▶ _What the task requires_
Pictures stay out of the copy, and everything else in the data below is repeated exactly.
/---
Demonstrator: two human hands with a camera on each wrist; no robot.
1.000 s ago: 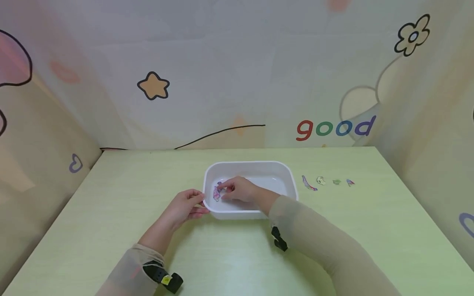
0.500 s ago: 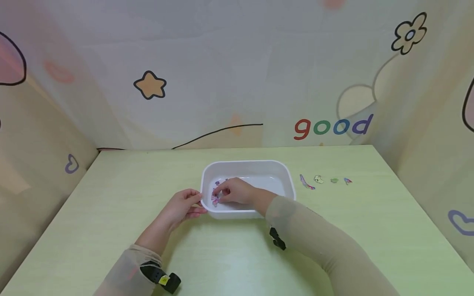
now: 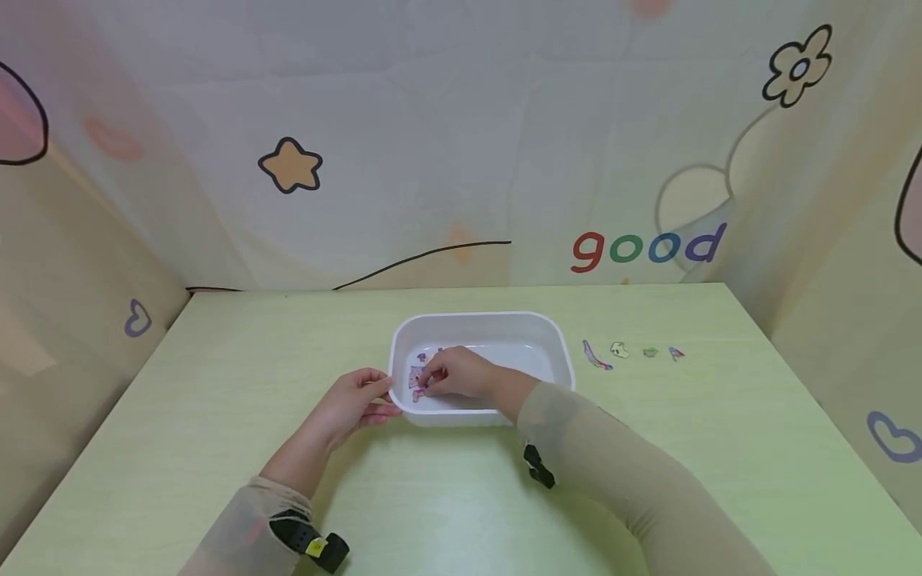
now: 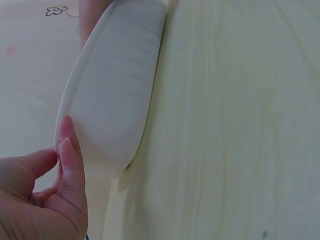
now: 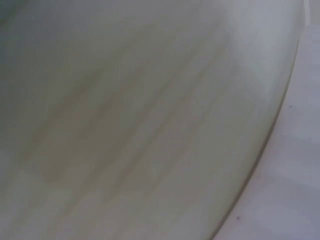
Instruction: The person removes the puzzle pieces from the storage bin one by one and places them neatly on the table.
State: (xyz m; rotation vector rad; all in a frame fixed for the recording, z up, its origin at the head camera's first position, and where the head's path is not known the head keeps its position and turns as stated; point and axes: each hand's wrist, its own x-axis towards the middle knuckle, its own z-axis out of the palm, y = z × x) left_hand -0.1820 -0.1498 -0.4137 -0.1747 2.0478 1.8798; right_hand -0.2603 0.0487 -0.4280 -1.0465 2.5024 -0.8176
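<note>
1. While small colourful pieces (image 3: 415,377) lie inside the left end of the white tray (image 3: 529,364), right hand (image 3: 464,373) reaches in, bent fingertips at them; can't tell if it pinches one.
2. Left hand (image 3: 358,400) pinches tray's left rim, thumb opposite fingers.
3. Tray sits on pale table (image 3: 432,496).
4. Right of tray, in a row: curved purple-pink strip (image 3: 597,357), pale piece (image 3: 619,350), green piece (image 3: 651,352), small pointed piece (image 3: 675,353).
5. Black device (image 3: 331,552) strapped on left sleeve (image 3: 245,520).
6. Behind: printed backdrop (image 3: 418,120), star, flower, "good" lettering.
</note>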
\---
▶ _Task response_
Demonstrator: two human hands with a camera on each wrist; no robot.
1.000 s ago: 
0.500 s ago: 
now: 
now: 
now: 
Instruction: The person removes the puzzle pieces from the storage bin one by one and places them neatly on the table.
State: (xyz m; rotation vector rad; all in a frame fixed for the recording, z up, its origin at the head camera's first position, and where the head's path is not known the head keeps its position and turns as stated; point and axes: each hand's wrist, its own x-axis towards the middle knuckle, its own z-axis out of the palm, y = z × x) left_hand -0.1820 -0.1498 -0.4137 -0.1747 2.0478 1.8798; right_hand -0.2603 0.0487 -0.4280 -1.0465 2.5024 -0.8176
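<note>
1. While small colourful pieces (image 3: 415,377) lie inside the left end of the white tray (image 3: 529,364), right hand (image 3: 464,373) reaches in, bent fingertips at them; can't tell if it pinches one.
2. Left hand (image 3: 358,400) pinches tray's left rim, thumb opposite fingers.
3. Tray sits on pale table (image 3: 432,496).
4. Right of tray, in a row: curved purple-pink strip (image 3: 597,357), pale piece (image 3: 619,350), green piece (image 3: 651,352), small pointed piece (image 3: 675,353).
5. Black device (image 3: 331,552) strapped on left sleeve (image 3: 245,520).
6. Behind: printed backdrop (image 3: 418,120), star, flower, "good" lettering.
</note>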

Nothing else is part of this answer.